What the task requires = If a line in the listing below holds the word "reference", it counts toward the total; report that total alone.

Raw data =
- Opening Delimiter -
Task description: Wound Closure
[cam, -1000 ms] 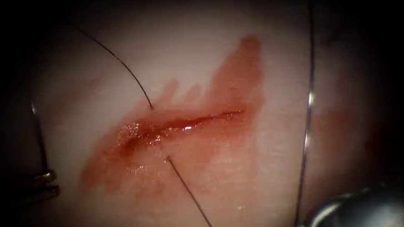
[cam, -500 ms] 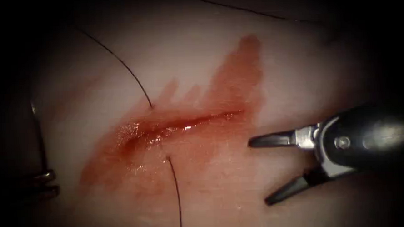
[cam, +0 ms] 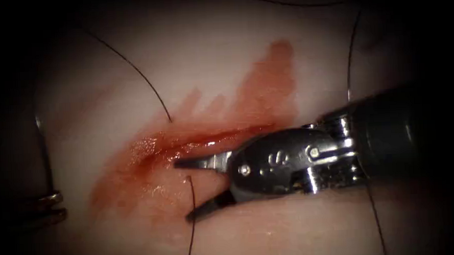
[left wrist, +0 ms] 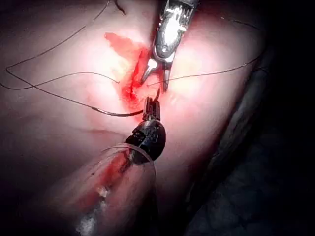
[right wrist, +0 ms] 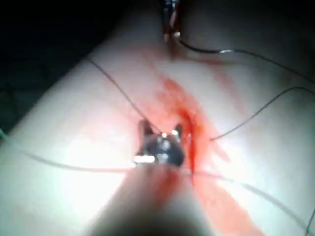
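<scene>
The thin, curved steel needle point(cam: 42, 151) lies clear of the tissue, well out to the left of the cut, not in the flesh. The left arm's dark-tipped needle driver point(cam: 51, 207) has its jaws clamped on it close to one end of its curve; which end cannot be told. In the left wrist view, the rest of the needle point(left wrist: 118, 113) arcs away from that tool point(left wrist: 150, 110) over the pale surface.

The fine black thread point(cam: 191, 195) enters the pale pork tissue point(cam: 107, 86) just above the glistening red cut point(cam: 202, 141) and comes out just below it, then runs down towards the lower edge of the endoscope view. The right arm's shiny metal needle driver point(cam: 184, 189) reaches in from the right with its jaws spread apart, one on each side of this lower strand, holding nothing. Its upper jaw tip lies at the lower lip of the cut.

Red fluid point(cam: 266, 85) stains the tissue around the cut and fans upwards to the right. More loose thread loops across the top and down the right side behind the right tool's shaft.
</scene>
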Robot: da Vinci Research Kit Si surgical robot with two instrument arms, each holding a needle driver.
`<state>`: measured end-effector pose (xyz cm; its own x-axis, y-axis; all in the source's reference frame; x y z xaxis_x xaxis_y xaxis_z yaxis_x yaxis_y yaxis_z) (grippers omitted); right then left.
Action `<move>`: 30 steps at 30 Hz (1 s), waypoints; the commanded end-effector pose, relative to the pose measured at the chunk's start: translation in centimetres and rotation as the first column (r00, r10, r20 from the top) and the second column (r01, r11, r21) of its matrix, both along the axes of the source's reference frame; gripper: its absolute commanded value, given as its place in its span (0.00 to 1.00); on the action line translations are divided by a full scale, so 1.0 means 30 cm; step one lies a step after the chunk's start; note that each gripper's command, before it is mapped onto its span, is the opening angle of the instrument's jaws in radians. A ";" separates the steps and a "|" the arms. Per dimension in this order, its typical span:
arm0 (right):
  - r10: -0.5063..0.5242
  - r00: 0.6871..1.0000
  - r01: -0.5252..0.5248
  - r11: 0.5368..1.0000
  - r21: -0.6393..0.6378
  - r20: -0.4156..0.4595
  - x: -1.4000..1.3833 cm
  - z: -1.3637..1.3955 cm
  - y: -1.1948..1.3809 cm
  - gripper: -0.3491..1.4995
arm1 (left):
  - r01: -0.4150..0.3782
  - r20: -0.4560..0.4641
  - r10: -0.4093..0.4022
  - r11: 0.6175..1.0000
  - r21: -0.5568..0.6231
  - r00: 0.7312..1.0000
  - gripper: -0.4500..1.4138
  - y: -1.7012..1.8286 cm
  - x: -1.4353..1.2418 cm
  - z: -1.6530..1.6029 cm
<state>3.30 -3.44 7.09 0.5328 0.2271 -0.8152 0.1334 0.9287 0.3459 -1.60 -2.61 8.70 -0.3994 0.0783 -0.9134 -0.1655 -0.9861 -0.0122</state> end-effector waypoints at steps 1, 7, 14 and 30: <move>-0.031 0.999 0.032 0.999 0.019 -0.015 -0.0001 0.0012 -0.0021 0.10 | -0.002 0.002 0.002 1.000 0.003 1.000 0.00 -0.002 -0.0020 0.002; -0.070 0.997 0.071 0.997 0.028 -0.011 -0.0026 -0.0003 -0.0035 0.00 | -0.003 0.002 0.003 1.000 0.003 1.000 0.00 -0.002 -0.0020 0.002; -0.136 0.990 0.138 0.989 0.058 -0.038 -0.0066 -0.0104 -0.0087 0.00 | -0.003 0.003 0.003 1.000 0.003 1.000 0.00 -0.002 -0.0018 0.002; -0.329 0.922 0.360 0.922 0.140 -0.205 -0.0119 -0.0416 -0.0197 0.00 | -0.003 0.003 0.003 1.000 0.003 1.000 0.00 -0.002 -0.0017 0.002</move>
<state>2.90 -3.96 5.80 0.4546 0.1958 -0.8689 0.5154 0.7378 0.4359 -1.59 -2.62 8.71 -0.3988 0.0782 -0.9137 -0.1635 -0.9865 -0.0131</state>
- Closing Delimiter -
Finished exercise = 2